■ ACTION ITEM ■
Leaving out the images, please reproduce each line below exactly.

***

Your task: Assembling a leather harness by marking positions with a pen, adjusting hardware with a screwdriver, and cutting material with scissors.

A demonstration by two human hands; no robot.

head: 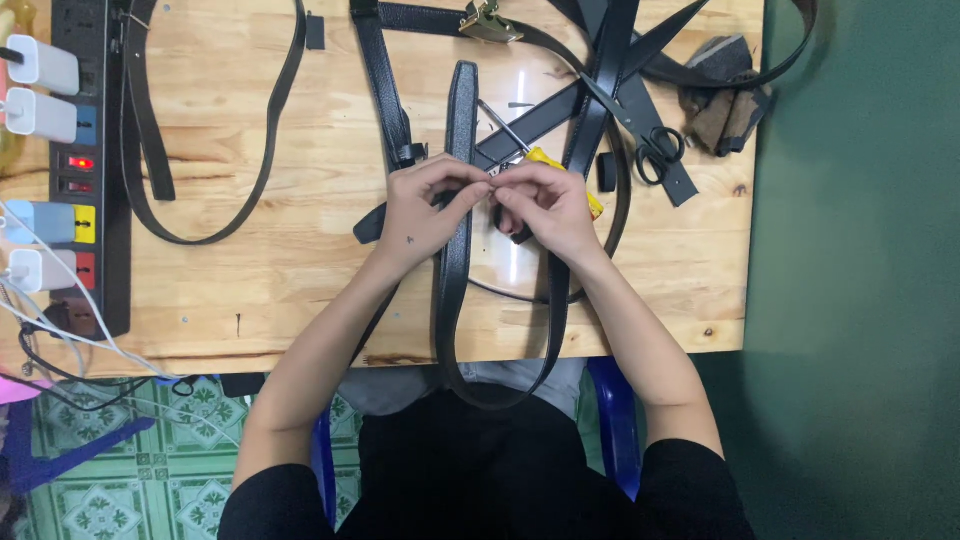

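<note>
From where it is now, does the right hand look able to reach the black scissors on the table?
Probably yes. The black scissors lie flat on belt straps just up and right of the right hand, with nothing standing between them. But its fingers are busy at the black belt, together with the left hand.

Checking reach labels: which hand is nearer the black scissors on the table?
Right. The right hand sits just left of the black scissors, a short gap between them. The left hand is farther off, beyond the right hand, on the black belt.

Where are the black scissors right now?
The black scissors lie on the wooden table, far right, atop black belt straps, beyond the right hand.
</note>
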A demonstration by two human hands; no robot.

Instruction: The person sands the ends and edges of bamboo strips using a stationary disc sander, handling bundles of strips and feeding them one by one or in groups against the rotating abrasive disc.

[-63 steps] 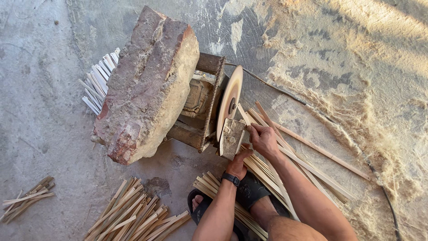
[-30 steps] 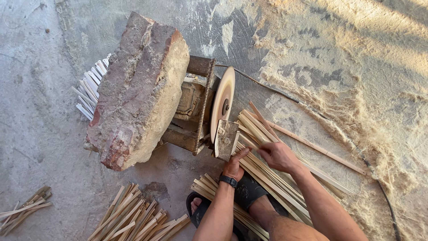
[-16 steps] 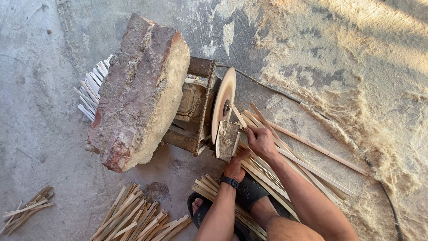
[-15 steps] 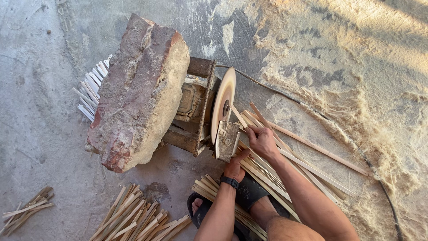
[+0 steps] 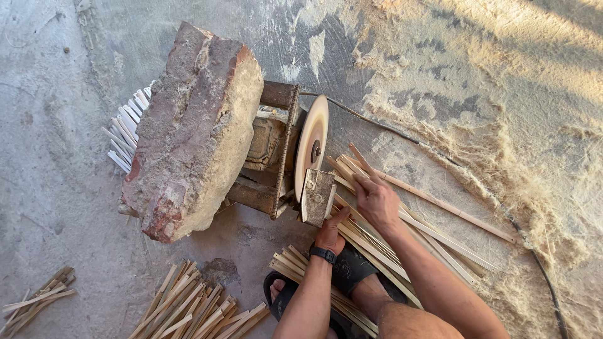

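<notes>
Two hands at the disc, sticks fed from the right

Concrete floor (image 5: 50, 188) all round, grey, dusted pale. Thick drift of sawdust and fibre (image 5: 502, 113) over the upper right, running down the right edge.

Big rough stone block (image 5: 195, 132), reddish-grey, lying tilted across a rusty metal frame (image 5: 276, 157); dominates centre-left. Row of pale cut slats (image 5: 129, 135) poking out from behind its left side.

Round tan cutting disc (image 5: 312, 141) mounted on the frame's right side, seen nearly edge-on, dark hub at centre. Small wooden guide block (image 5: 317, 196) just below the disc, touching the frame. Thin dark cable (image 5: 389, 129) leading from the frame top towards the right, through the sawdust.

Long bamboo strips (image 5: 440, 242) fanned out on the floor right of the disc, ends pointing at it; one longer strip (image 5: 452, 210) lying apart above the rest.

Right hand (image 5: 375, 199) lying over the near ends of the strips, fingers curled down, holding one or more against the pile just right of the guide block. Exact count under the fingers: cannot tell.

Left hand (image 5: 331, 231) below the guide block, fingers up against its lower edge, dark wristband (image 5: 323, 254) on the wrist. Whether anything is pinched in that hand: cannot tell.

Dark sandal (image 5: 289, 298) and foot bottom centre, more strips beneath it.

Heap of short cut sticks (image 5: 195, 307) bottom centre-left. Smaller loose bundle (image 5: 38, 301) in the bottom-left corner, well apart.
</notes>
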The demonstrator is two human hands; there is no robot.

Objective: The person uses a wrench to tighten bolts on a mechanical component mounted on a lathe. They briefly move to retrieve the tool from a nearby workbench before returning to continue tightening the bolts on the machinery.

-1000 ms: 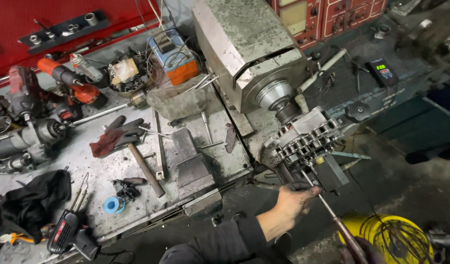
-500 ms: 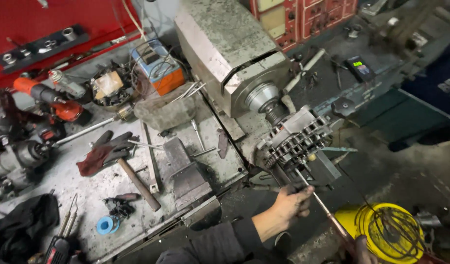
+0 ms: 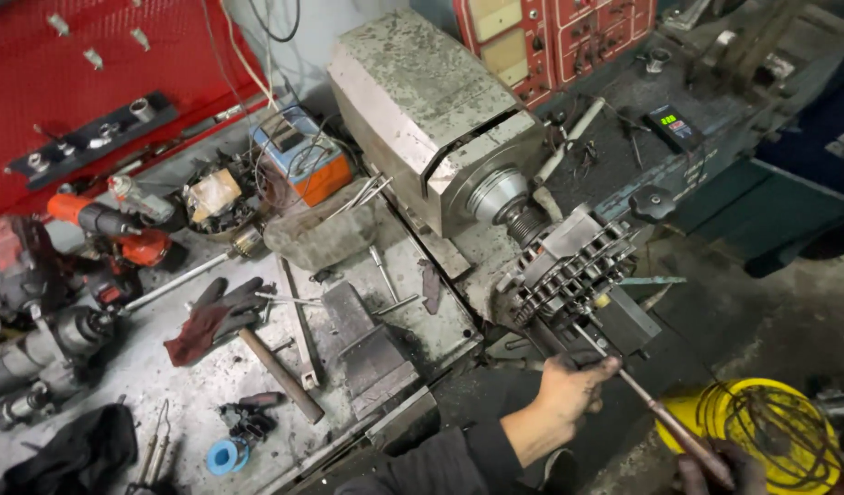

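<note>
A finned metal alternator [image 3: 569, 270] sits clamped at the chuck of a grey lathe [image 3: 431, 119]. A long screwdriver [image 3: 642, 403] runs from its underside down to the lower right. My left hand [image 3: 569, 390], in a dark sleeve, is just below the alternator with its fingers curled round the screwdriver's shaft. My right hand [image 3: 715, 472] is partly cut off at the bottom edge and grips the screwdriver's brown handle.
The grimy bench [image 3: 165, 376] on the left holds a hammer [image 3: 275, 371], a red and black glove [image 3: 211, 316], a blue tape roll [image 3: 225, 456], power tools [image 3: 101, 225] and an orange-blue box [image 3: 303, 160]. A yellow bucket [image 3: 761, 431] with coiled wire stands at the lower right.
The view has swung, so the bench and lathe sit further right and larger in frame. Both hands stay on the screwdriver below the alternator.
</note>
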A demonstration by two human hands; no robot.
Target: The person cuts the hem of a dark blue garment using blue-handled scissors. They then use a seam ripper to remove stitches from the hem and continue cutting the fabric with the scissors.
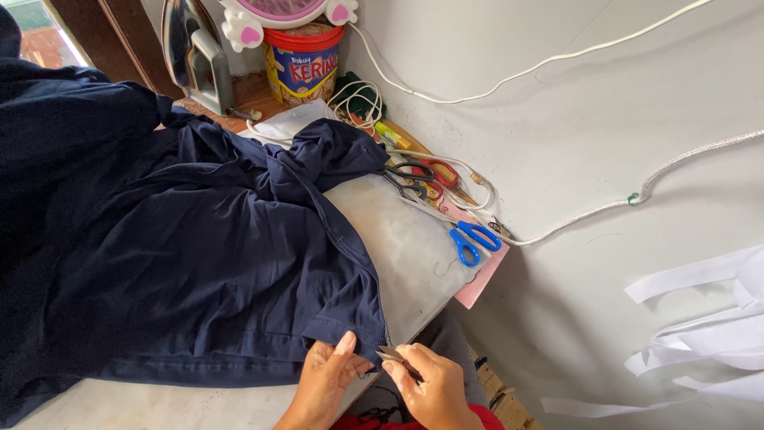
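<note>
Lying across the grey padded board (414,247), the navy garment (199,255) looks soft, light and limp. Its hem corner is pinched by the left hand (328,374); small thread snips (391,356) are gripped by the right hand (430,386). It is best held at the stitched hem.

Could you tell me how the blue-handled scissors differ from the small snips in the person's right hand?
The blue-handled scissors lie unheld on the grey padded board; the small snips are gripped in the right hand. The scissors are clearly longer, with looped blue handles; the snips are short, with no loops visible. The scissors lie clear of the navy garment; the snips sit at its hem, which the left hand pinches. Both have metal blades.
</note>
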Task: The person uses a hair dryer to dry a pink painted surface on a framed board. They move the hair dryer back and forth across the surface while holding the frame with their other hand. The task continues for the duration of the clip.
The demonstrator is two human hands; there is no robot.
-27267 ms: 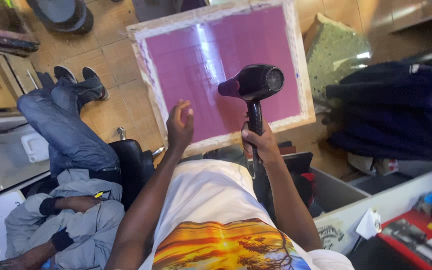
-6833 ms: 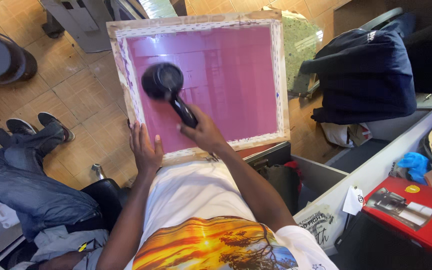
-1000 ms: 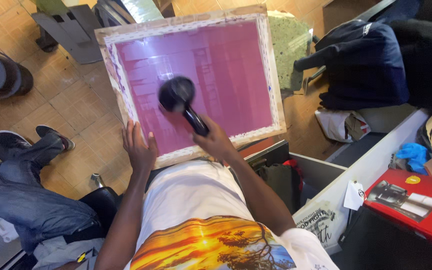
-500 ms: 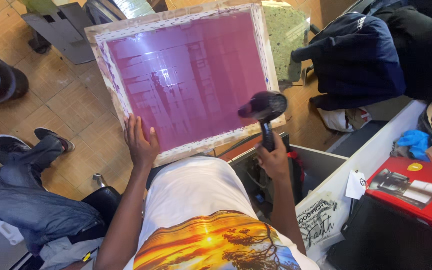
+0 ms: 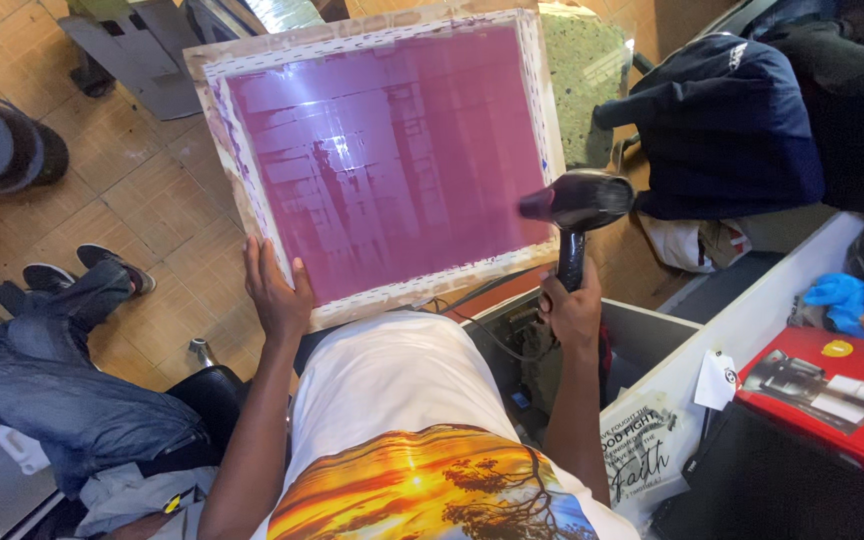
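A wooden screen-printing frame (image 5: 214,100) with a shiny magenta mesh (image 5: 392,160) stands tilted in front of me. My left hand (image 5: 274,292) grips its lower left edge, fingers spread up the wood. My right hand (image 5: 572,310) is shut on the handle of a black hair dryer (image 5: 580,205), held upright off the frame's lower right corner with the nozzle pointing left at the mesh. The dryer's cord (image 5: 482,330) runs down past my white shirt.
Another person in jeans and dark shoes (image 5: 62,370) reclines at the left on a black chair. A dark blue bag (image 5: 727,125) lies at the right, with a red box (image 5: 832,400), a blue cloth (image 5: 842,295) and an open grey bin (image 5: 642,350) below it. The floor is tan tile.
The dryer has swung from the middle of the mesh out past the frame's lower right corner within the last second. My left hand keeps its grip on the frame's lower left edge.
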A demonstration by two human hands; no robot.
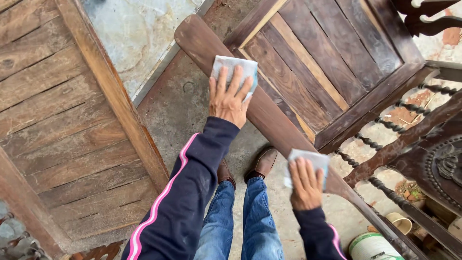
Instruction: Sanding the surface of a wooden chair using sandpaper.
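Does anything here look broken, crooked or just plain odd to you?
Nothing looks broken. The left hand and right hand each press a pale sheet on the dark wooden armrest of a bench. The slatted seat looks worn, with uneven colour between slats. A white tub and small cup sit on the floor below.

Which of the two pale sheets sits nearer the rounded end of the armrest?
The sheet under the left hand: that upper pale sheet lies close to the armrest's rounded end; the other sheet, under the right hand, sits far lower.
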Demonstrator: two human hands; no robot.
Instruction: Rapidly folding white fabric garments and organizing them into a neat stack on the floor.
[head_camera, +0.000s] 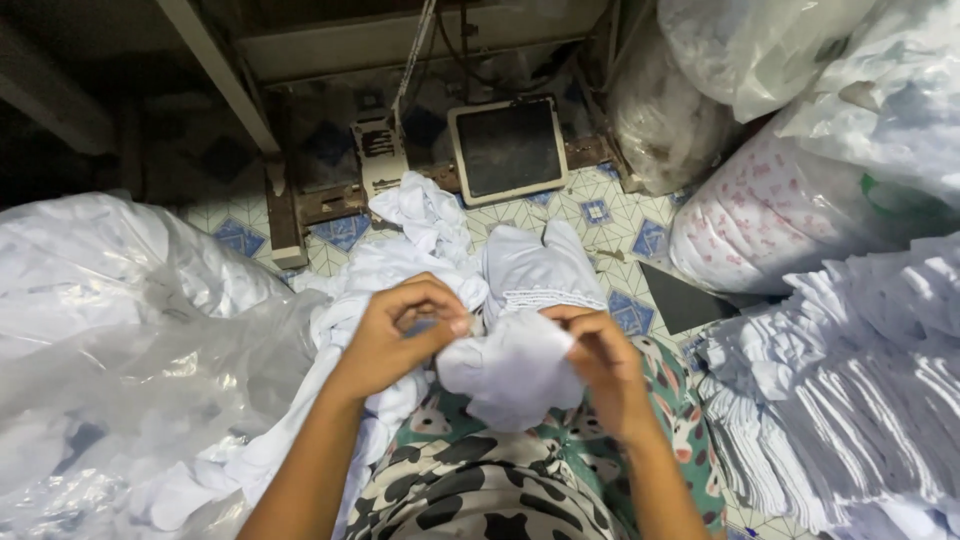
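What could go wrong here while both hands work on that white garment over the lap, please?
The white garment is pinched only at its top edge by the left hand and right hand, so it might slip onto the loose white pile and get mixed in. The folded stack at the right leans close to the right elbow and could be knocked. The clear plastic bag crowds the left arm and may snag.
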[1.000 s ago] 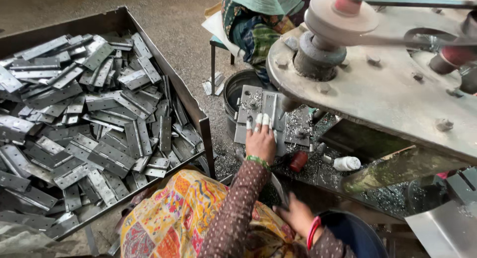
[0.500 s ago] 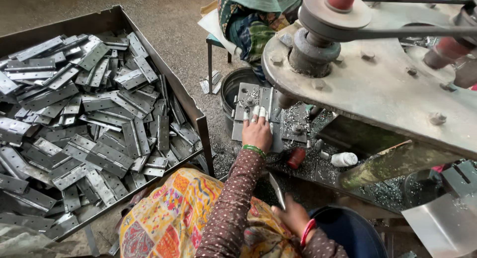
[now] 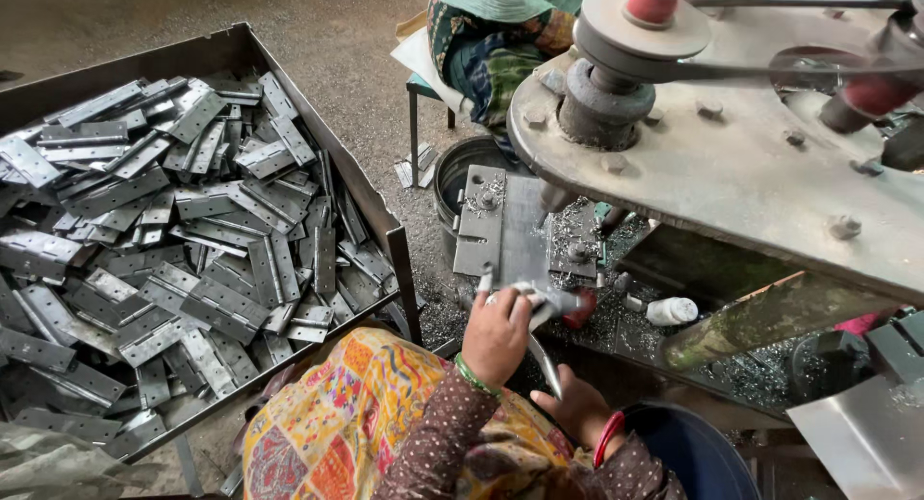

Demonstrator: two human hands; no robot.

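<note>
My left hand, with a green bangle on the wrist, is closed around a grey metal hinge just in front of the near edge of the flat steel jig plate under the drill machine. Below it, my right hand, with a red bangle, grips a narrow metal piece that points up toward my left hand. Metal shavings lie on and around the plate.
A large metal tray full of grey hinges fills the left. The machine's heavy arm with pulley and belt overhangs on the right. A black bucket, a blue tub, a white bottle and another seated person are nearby.
My left hand has pulled back from the jig plate toward my body, now holding a hinge. My right hand stays low with its metal piece.
</note>
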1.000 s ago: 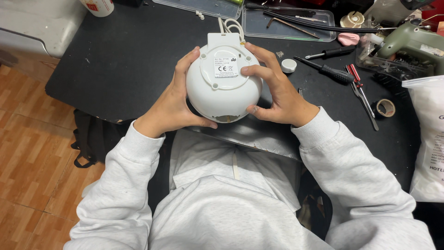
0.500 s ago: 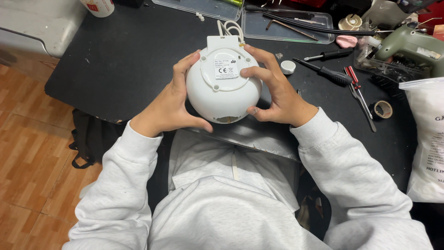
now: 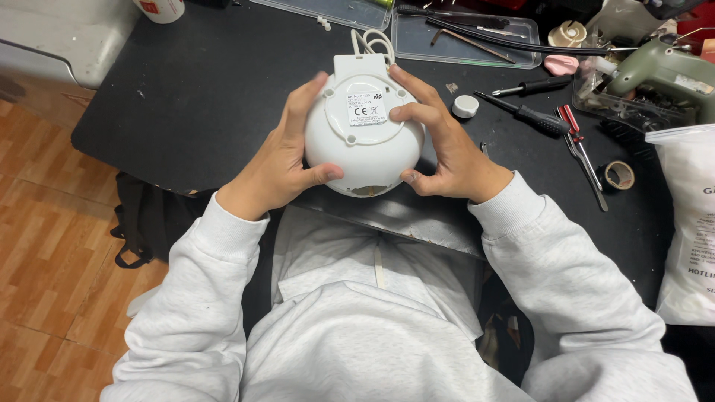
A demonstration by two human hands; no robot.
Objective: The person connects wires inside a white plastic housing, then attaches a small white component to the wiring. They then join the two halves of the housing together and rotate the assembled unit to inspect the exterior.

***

■ YOUR SOLUTION ■
Your task: Assembling a leather harness by marking positions with a pen, adjusting hardware with a screwdriver, and cutting material with scissors.

A demonstration by two human hands; no robot.

head: 

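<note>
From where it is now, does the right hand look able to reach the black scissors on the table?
Probably yes. The black scissors lie flat on belt straps just up and right of the right hand, with nothing standing between them. But its fingers are busy at the black belt, together with the left hand.

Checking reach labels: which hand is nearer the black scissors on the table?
Right. The right hand sits just left of the black scissors, a short gap between them. The left hand is farther off, beyond the right hand, on the black belt.

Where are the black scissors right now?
The black scissors lie on the wooden table, far right, atop black belt straps, beyond the right hand.
</note>
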A demonstration by two human hands; no robot.

Instruction: The person sands the ends and edges of bamboo strips using a stationary disc sander, handling bundles of strips and feeding them one by one or in groups against the rotating abrasive disc.

[-63 steps] 
[-30 steps] 
[-16 steps] 
[-15 steps] 
[+0 steps] 

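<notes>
Two hands at the disc, sticks fed from the right

Concrete floor (image 5: 50, 188) all round, grey, dusted pale. Thick drift of sawdust and fibre (image 5: 502, 113) over the upper right, running down the right edge.

Big rough stone block (image 5: 195, 132), reddish-grey, lying tilted across a rusty metal frame (image 5: 276, 157); dominates centre-left. Row of pale cut slats (image 5: 129, 135) poking out from behind its left side.

Round tan cutting disc (image 5: 312, 141) mounted on the frame's right side, seen nearly edge-on, dark hub at centre. Small wooden guide block (image 5: 317, 196) just below the disc, touching the frame. Thin dark cable (image 5: 389, 129) leading from the frame top towards the right, through the sawdust.

Long bamboo strips (image 5: 440, 242) fanned out on the floor right of the disc, ends pointing at it; one longer strip (image 5: 452, 210) lying apart above the rest.

Right hand (image 5: 375, 199) lying over the near ends of the strips, fingers curled down, holding one or more against the pile just right of the guide block. Exact count under the fingers: cannot tell.

Left hand (image 5: 331, 231) below the guide block, fingers up against its lower edge, dark wristband (image 5: 323, 254) on the wrist. Whether anything is pinched in that hand: cannot tell.

Dark sandal (image 5: 289, 298) and foot bottom centre, more strips beneath it.

Heap of short cut sticks (image 5: 195, 307) bottom centre-left. Smaller loose bundle (image 5: 38, 301) in the bottom-left corner, well apart.
</notes>
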The demonstrator is two human hands; there is no robot.

Objective: The person uses a wrench to tighten bolts on a mechanical component mounted on a lathe. They briefly move to retrieve the tool from a nearby workbench before returning to continue tightening the bolts on the machinery.

-1000 ms: 
-500 ms: 
+0 ms: 

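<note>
A finned metal alternator [image 3: 569, 270] sits clamped at the chuck of a grey lathe [image 3: 431, 119]. A long screwdriver [image 3: 642, 403] runs from its underside down to the lower right. My left hand [image 3: 569, 390], in a dark sleeve, is just below the alternator with its fingers curled round the screwdriver's shaft. My right hand [image 3: 715, 472] is partly cut off at the bottom edge and grips the screwdriver's brown handle.
The grimy bench [image 3: 165, 376] on the left holds a hammer [image 3: 275, 371], a red and black glove [image 3: 211, 316], a blue tape roll [image 3: 225, 456], power tools [image 3: 101, 225] and an orange-blue box [image 3: 303, 160]. A yellow bucket [image 3: 761, 431] with coiled wire stands at the lower right.
The view has swung, so the bench and lathe sit further right and larger in frame. Both hands stay on the screwdriver below the alternator.
</note>
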A demonstration by two human hands; no robot.
Target: The person cuts the hem of a dark blue garment using blue-handled scissors. They then use a seam ripper to remove stitches from the hem and continue cutting the fabric with the scissors.
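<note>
Lying across the grey padded board (414,247), the navy garment (199,255) looks soft, light and limp. Its hem corner is pinched by the left hand (328,374); small thread snips (391,356) are gripped by the right hand (430,386). It is best held at the stitched hem.

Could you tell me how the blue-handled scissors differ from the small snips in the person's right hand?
The blue-handled scissors lie unheld on the grey padded board; the small snips are gripped in the right hand. The scissors are clearly longer, with looped blue handles; the snips are short, with no loops visible. The scissors lie clear of the navy garment; the snips sit at its hem, which the left hand pinches. Both have metal blades.
</note>
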Task: The person uses a hair dryer to dry a pink painted surface on a framed board. They move the hair dryer back and forth across the surface while holding the frame with their other hand. The task continues for the duration of the clip.
The demonstrator is two human hands; there is no robot.
-27267 ms: 
-6833 ms: 
-1000 ms: 
-500 ms: 
+0 ms: 
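A wooden screen-printing frame (image 5: 214,100) with a shiny magenta mesh (image 5: 392,160) stands tilted in front of me. My left hand (image 5: 274,292) grips its lower left edge, fingers spread up the wood. My right hand (image 5: 572,310) is shut on the handle of a black hair dryer (image 5: 580,205), held upright off the frame's lower right corner with the nozzle pointing left at the mesh. The dryer's cord (image 5: 482,330) runs down past my white shirt.
Another person in jeans and dark shoes (image 5: 62,370) reclines at the left on a black chair. A dark blue bag (image 5: 727,125) lies at the right, with a red box (image 5: 832,400), a blue cloth (image 5: 842,295) and an open grey bin (image 5: 642,350) below it. The floor is tan tile.
The dryer has swung from the middle of the mesh out past the frame's lower right corner within the last second. My left hand keeps its grip on the frame's lower left edge.
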A demonstration by two human hands; no robot.
Instruction: Sanding the surface of a wooden chair using sandpaper.
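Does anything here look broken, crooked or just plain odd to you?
Nothing looks broken. The left hand and right hand each press a pale sheet on the dark wooden armrest of a bench. The slatted seat looks worn, with uneven colour between slats. A white tub and small cup sit on the floor below.

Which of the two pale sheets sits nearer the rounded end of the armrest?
The sheet under the left hand: that upper pale sheet lies close to the armrest's rounded end; the other sheet, under the right hand, sits far lower.
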Demonstrator: two human hands; no robot.
Instruction: Rapidly folding white fabric garments and organizing them into a neat stack on the floor.
[head_camera, +0.000s] 
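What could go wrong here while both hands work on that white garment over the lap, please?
The white garment is pinched only at its top edge by the left hand and right hand, so it might slip onto the loose white pile and get mixed in. The folded stack at the right leans close to the right elbow and could be knocked. The clear plastic bag crowds the left arm and may snag.
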[1.000 s ago] 
[0.500 s ago] 
[now] 

Demonstrator: two human hands; no robot.

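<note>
My left hand, with a green bangle on the wrist, is closed around a grey metal hinge just in front of the near edge of the flat steel jig plate under the drill machine. Below it, my right hand, with a red bangle, grips a narrow metal piece that points up toward my left hand. Metal shavings lie on and around the plate.
A large metal tray full of grey hinges fills the left. The machine's heavy arm with pulley and belt overhangs on the right. A black bucket, a blue tub, a white bottle and another seated person are nearby.
My left hand has pulled back from the jig plate toward my body, now holding a hinge. My right hand stays low with its metal piece.
</note>
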1.000 s ago: 
0.500 s ago: 
now: 
A demonstration by two human hands; no robot.
Objective: The person connects wires inside a white plastic housing, then attaches a small white component to the wiring. They then join the two halves of the housing together and rotate the assembled unit to inspect the exterior.

The answer given above is complete as it stands.